> What is required: Your task is to output the listing word for word, with pictures excluded.

> Task data:
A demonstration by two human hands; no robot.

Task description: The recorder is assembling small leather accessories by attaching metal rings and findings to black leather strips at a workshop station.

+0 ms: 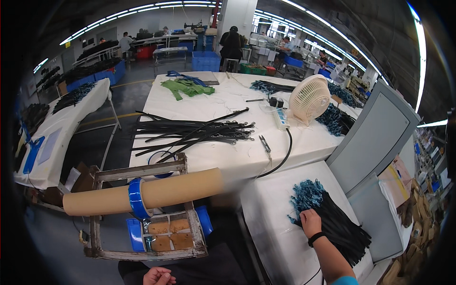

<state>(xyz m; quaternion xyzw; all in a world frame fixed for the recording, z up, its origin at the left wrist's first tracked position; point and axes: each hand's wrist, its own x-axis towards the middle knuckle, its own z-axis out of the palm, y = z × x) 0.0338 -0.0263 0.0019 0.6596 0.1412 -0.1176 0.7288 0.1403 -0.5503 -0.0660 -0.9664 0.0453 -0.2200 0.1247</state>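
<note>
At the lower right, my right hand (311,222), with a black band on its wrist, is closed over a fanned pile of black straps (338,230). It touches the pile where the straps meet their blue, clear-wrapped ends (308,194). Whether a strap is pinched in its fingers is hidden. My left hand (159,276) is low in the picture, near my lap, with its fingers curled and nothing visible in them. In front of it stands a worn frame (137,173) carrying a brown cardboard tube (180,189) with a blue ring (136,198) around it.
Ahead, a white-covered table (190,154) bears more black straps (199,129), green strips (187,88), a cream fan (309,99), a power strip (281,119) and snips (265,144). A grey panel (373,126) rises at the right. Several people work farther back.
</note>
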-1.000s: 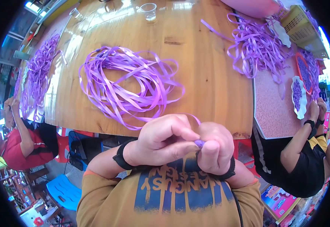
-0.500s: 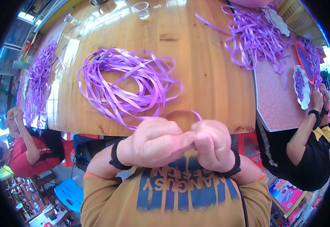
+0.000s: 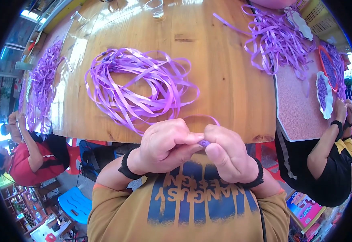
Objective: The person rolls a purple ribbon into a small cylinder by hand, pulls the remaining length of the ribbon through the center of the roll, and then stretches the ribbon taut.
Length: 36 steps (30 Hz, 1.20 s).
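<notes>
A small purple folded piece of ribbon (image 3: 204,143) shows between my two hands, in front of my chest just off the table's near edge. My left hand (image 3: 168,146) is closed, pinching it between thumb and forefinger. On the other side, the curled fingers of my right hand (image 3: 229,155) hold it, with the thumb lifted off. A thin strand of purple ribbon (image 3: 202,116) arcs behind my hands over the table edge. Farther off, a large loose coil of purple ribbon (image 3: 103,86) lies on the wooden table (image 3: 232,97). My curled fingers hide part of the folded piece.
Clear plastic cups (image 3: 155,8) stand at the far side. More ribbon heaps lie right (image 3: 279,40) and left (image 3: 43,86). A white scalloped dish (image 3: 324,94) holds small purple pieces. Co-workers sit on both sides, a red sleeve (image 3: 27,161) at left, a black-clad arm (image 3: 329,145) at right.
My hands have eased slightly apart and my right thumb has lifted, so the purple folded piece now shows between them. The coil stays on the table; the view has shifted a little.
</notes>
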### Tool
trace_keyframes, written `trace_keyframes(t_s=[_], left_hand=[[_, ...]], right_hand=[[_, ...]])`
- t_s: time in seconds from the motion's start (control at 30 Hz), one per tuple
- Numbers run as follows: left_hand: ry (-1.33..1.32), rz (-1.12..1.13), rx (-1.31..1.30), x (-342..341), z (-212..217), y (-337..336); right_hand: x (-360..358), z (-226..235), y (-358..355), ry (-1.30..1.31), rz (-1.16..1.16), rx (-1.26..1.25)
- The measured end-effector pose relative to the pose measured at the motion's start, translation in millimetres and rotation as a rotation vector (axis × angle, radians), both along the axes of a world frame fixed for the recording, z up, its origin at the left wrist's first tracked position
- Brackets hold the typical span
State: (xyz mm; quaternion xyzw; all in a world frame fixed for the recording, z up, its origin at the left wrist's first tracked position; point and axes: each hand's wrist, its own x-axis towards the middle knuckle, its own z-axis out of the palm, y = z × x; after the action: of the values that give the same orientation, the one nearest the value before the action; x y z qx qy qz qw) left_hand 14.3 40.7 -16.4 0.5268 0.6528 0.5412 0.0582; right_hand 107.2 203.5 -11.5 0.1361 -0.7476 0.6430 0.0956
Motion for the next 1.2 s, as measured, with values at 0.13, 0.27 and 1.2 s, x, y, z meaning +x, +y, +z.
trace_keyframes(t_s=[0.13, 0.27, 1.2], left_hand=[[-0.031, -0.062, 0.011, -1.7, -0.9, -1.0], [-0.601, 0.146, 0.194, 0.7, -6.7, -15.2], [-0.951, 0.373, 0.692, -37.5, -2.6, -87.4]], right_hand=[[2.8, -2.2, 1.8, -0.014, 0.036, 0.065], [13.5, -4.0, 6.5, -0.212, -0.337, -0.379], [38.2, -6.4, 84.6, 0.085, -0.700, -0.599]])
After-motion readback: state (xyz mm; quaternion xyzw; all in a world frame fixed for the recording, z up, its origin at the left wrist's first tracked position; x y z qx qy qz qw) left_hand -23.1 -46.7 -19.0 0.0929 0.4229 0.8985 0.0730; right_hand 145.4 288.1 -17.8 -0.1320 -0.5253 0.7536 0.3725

> Solution:
A demonstration by two human hands; no robot.

Task description: The recorder is assembling small leather accessories by attaching metal rings and findings to black leather strips at a workshop station.

+0 ms: 

<state>(xyz m; quaternion xyzw; all in a world frame fixed for the recording, z up, its origin at the left wrist's first tracked position; point and axes: each hand's wrist, its own x-axis towards the middle knuckle, its own z-axis out of the palm, y = z × x) 0.0338 -0.0263 0.0019 0.6596 0.1412 -0.1176 0.7288 0.1403 -0.5503 -0.0660 -0.9664 0.0453 -0.2200 0.1247</state>
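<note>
At the lower right, my right hand (311,222), with a black band on its wrist, is closed over a fanned pile of black straps (338,230). It touches the pile where the straps meet their blue, clear-wrapped ends (308,194). Whether a strap is pinched in its fingers is hidden. My left hand (159,276) is low in the picture, near my lap, with its fingers curled and nothing visible in them. In front of it stands a worn frame (137,173) carrying a brown cardboard tube (180,189) with a blue ring (136,198) around it.
Ahead, a white-covered table (190,154) bears more black straps (199,129), green strips (187,88), a cream fan (309,99), a power strip (281,119) and snips (265,144). A grey panel (373,126) rises at the right. Several people work farther back.
</note>
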-1.000s: 
-0.500s: 
+0.000s: 
Objective: The person rolls a purple ribbon into a small cylinder by hand, pulls the remaining length of the ribbon through the center of the roll, and then stretches the ribbon taut.
Length: 36 steps (30 Hz, 1.20 s).
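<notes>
A small purple folded piece of ribbon (image 3: 204,143) shows between my two hands, in front of my chest just off the table's near edge. My left hand (image 3: 168,146) is closed, pinching it between thumb and forefinger. On the other side, the curled fingers of my right hand (image 3: 229,155) hold it, with the thumb lifted off. A thin strand of purple ribbon (image 3: 202,116) arcs behind my hands over the table edge. Farther off, a large loose coil of purple ribbon (image 3: 103,86) lies on the wooden table (image 3: 232,97). My curled fingers hide part of the folded piece.
Clear plastic cups (image 3: 155,8) stand at the far side. More ribbon heaps lie right (image 3: 279,40) and left (image 3: 43,86). A white scalloped dish (image 3: 324,94) holds small purple pieces. Co-workers sit on both sides, a red sleeve (image 3: 27,161) at left, a black-clad arm (image 3: 329,145) at right.
My hands have eased slightly apart and my right thumb has lifted, so the purple folded piece now shows between them. The coil stays on the table; the view has shifted a little.
</notes>
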### Tool
trace_keyframes, written `trace_keyframes(t_s=[_], left_hand=[[_, ...]], right_hand=[[_, ...]])`
- t_s: time in seconds from the motion's start (control at 30 Hz), one per tuple
- Numbers run as follows: left_hand: ry (-1.33..1.32), rz (-1.12..1.13), rx (-1.31..1.30), x (-342..341), z (-212..217), y (-337..336); right_hand: x (-360..358), z (-226..235), y (-358..355), ry (-1.30..1.31), rz (-1.16..1.16), rx (-1.26..1.25)
- The measured end-effector pose relative to the pose measured at the motion's start, translation in millimetres and rotation as a rotation vector (axis × angle, radians), both along the axes of a world frame fixed for the recording, z up, its origin at the left wrist's first tracked position
- Brackets hold the typical span
State: (xyz mm; quaternion xyzw; all in a world frame fixed for the recording, z up, its origin at the left wrist's first tracked position; point and axes: each hand's wrist, its own x-axis towards the middle knuckle, its own z-axis out of the palm, y = z × x; after the action: of the values that give the same orientation, the one nearest the value before the action; x y z qx qy qz qw) left_hand 14.3 40.7 -16.4 0.5268 0.6528 0.5412 0.0582; right_hand 107.2 203.5 -11.5 0.1361 -0.7476 0.6430 0.0956
Motion for the next 1.2 s, as measured, with values at 0.13, 0.27 and 1.2 s, x, y, z meaning +x, +y, +z.
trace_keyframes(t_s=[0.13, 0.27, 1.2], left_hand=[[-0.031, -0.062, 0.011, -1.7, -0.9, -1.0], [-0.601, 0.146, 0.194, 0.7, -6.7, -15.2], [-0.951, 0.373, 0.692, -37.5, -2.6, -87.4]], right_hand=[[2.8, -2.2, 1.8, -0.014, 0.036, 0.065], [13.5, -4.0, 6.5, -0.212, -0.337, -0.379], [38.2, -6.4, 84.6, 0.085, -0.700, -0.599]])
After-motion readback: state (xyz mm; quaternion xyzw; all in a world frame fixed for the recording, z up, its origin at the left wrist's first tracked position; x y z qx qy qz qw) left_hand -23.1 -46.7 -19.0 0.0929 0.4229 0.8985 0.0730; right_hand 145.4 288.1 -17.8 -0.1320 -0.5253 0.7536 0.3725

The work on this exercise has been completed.